**Exercise requirements**
Please copy every line below that contains the string "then".

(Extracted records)
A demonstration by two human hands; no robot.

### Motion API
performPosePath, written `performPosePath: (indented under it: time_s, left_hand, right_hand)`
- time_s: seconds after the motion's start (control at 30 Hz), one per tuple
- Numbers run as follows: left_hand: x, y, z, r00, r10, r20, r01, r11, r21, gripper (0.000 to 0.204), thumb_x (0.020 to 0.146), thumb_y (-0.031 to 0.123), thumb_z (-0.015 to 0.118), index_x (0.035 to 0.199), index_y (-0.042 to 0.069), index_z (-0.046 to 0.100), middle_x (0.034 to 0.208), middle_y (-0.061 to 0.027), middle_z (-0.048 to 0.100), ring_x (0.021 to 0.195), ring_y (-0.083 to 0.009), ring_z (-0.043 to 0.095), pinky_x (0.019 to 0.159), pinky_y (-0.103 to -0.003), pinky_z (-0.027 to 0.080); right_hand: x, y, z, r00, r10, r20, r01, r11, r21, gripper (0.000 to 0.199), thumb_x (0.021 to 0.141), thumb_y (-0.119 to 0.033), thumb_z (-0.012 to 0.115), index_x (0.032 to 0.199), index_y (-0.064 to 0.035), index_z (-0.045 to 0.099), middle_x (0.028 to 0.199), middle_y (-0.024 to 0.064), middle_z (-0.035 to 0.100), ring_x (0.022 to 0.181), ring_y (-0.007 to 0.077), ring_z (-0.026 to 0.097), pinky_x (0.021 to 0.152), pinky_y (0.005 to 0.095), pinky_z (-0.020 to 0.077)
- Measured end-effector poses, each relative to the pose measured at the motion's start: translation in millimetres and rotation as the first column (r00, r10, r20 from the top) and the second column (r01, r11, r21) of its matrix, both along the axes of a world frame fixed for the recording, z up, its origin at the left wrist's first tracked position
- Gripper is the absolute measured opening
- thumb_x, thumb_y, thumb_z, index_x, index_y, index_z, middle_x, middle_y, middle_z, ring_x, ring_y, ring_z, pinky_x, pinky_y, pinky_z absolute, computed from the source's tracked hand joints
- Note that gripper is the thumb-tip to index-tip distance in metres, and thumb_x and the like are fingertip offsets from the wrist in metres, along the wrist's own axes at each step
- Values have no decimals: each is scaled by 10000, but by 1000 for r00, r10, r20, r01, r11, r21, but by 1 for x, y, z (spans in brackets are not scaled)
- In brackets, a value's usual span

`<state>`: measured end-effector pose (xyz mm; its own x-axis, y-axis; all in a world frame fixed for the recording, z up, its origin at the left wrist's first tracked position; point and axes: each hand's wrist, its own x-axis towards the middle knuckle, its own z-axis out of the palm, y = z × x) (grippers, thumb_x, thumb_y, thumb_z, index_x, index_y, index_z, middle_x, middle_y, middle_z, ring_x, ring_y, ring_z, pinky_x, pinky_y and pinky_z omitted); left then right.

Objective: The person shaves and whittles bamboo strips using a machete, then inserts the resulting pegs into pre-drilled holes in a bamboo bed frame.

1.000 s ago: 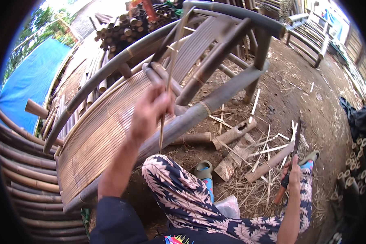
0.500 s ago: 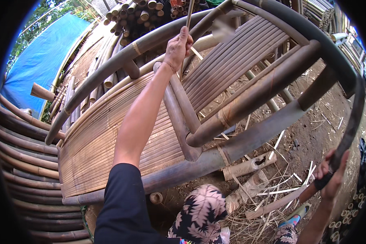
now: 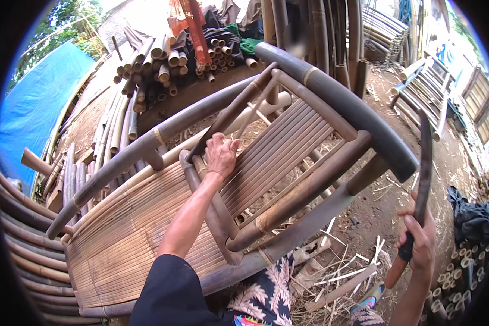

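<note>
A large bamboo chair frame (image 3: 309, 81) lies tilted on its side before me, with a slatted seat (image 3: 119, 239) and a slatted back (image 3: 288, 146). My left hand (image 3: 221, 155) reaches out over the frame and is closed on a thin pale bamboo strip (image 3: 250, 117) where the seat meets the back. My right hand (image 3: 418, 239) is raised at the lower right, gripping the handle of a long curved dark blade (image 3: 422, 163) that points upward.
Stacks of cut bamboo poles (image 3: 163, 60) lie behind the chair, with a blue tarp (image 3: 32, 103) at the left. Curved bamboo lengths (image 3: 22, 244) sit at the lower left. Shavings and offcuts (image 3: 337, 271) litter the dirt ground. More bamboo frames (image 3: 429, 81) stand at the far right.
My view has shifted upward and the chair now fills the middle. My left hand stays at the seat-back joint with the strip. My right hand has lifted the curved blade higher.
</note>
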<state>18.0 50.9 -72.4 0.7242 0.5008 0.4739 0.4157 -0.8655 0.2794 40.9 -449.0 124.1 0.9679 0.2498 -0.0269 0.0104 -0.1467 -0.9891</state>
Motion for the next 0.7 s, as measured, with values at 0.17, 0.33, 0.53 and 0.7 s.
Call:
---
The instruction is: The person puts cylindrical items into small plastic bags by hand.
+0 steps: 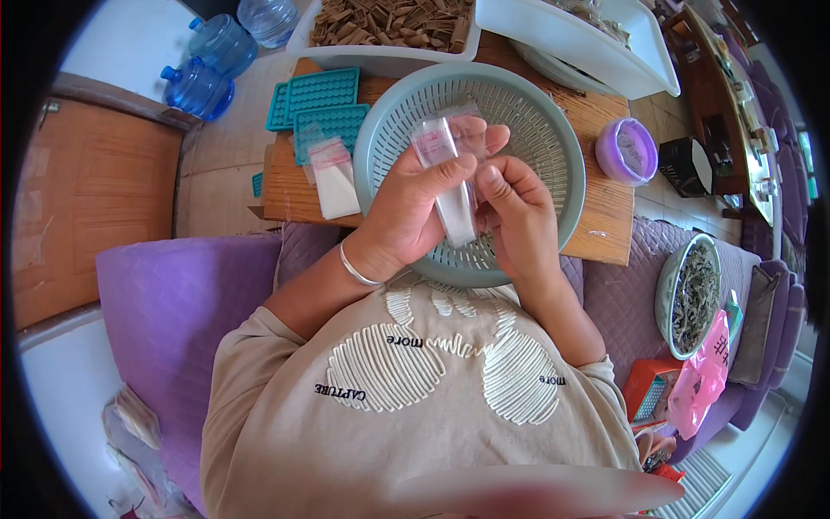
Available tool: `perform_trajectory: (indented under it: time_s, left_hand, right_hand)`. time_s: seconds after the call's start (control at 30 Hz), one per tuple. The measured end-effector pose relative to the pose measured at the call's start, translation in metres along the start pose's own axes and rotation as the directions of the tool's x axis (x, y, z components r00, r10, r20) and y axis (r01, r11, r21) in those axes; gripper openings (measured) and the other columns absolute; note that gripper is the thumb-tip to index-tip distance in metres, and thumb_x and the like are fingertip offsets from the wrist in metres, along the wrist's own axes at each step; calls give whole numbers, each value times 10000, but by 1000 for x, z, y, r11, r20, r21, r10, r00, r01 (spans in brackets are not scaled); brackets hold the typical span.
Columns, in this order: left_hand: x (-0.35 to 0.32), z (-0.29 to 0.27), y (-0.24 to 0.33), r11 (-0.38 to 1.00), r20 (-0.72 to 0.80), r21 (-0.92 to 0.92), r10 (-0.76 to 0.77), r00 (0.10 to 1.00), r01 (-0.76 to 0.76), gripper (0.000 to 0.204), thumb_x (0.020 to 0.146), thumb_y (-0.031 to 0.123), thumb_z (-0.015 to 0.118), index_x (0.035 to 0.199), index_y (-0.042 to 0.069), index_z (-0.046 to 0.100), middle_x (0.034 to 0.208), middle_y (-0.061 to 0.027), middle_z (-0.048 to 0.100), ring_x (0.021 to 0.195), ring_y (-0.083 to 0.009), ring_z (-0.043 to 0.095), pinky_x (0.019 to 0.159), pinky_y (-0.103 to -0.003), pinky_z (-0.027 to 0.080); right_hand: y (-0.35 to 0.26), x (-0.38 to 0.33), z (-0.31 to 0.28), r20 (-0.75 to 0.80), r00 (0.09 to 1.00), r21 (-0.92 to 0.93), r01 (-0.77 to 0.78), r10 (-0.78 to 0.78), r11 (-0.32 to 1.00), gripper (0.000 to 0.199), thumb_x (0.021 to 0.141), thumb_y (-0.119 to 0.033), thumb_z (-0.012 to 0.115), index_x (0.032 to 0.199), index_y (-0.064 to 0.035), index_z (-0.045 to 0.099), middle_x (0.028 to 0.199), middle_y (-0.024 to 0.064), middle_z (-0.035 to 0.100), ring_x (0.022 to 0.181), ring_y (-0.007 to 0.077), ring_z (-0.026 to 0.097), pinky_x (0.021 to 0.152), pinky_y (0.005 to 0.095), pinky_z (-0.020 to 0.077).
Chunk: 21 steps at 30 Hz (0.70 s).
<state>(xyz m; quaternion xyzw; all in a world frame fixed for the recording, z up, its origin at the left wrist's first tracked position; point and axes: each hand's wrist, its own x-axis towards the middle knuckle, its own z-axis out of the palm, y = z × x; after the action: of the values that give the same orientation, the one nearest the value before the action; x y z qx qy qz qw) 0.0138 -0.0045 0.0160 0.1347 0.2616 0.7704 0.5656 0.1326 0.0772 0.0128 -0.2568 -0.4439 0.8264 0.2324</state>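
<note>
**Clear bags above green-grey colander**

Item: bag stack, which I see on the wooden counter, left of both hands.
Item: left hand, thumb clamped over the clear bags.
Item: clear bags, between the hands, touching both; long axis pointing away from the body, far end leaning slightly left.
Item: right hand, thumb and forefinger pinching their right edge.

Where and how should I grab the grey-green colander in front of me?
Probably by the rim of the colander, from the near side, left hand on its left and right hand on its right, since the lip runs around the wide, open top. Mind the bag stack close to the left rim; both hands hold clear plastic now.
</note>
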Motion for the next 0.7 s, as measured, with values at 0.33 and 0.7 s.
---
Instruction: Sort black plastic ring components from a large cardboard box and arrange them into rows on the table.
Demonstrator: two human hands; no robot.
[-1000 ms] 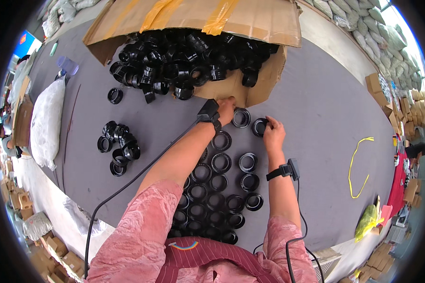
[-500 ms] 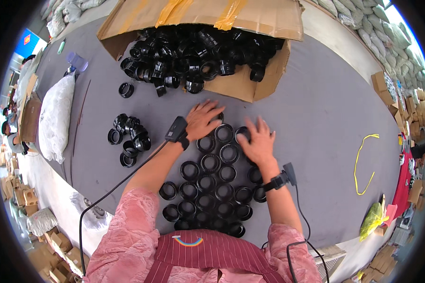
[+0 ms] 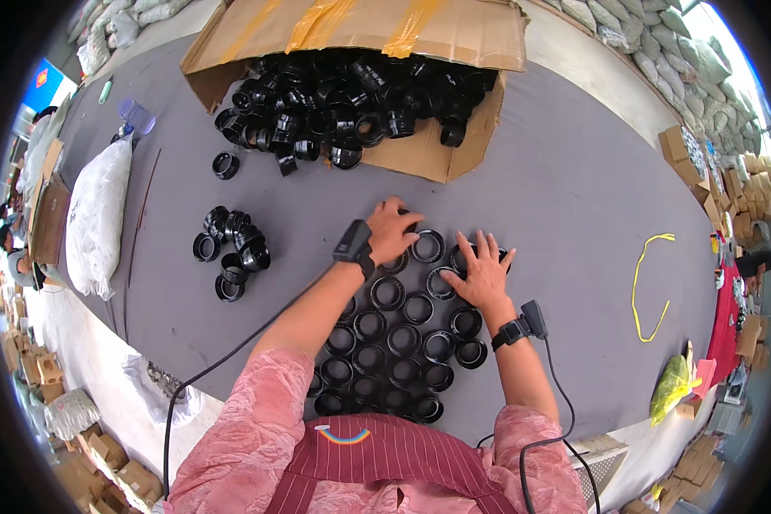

**Response box**
`<state>`: measured end-effector pose (xyz mm; its own x-axis, y-axis; all in a world frame fixed for the recording, z up, its origin at the left wrist's first tracked position; point and axes: each hand's wrist, its own x-axis towards the middle knuckle, its own z-axis out of the palm, y = z × x) (grippers, thumb_x, thumb_y, thumb_z, index_x, index_y, index_z, middle_x, middle_y, middle_z, ring_x, ring_y, ring_z, pinky_x, pinky_y and pinky_z omitted); left then right.
Objective: The person shaves and whittles bamboo strips using a machete, then inserts the resulting pegs into pre-drilled holes in a bamboo bed frame.

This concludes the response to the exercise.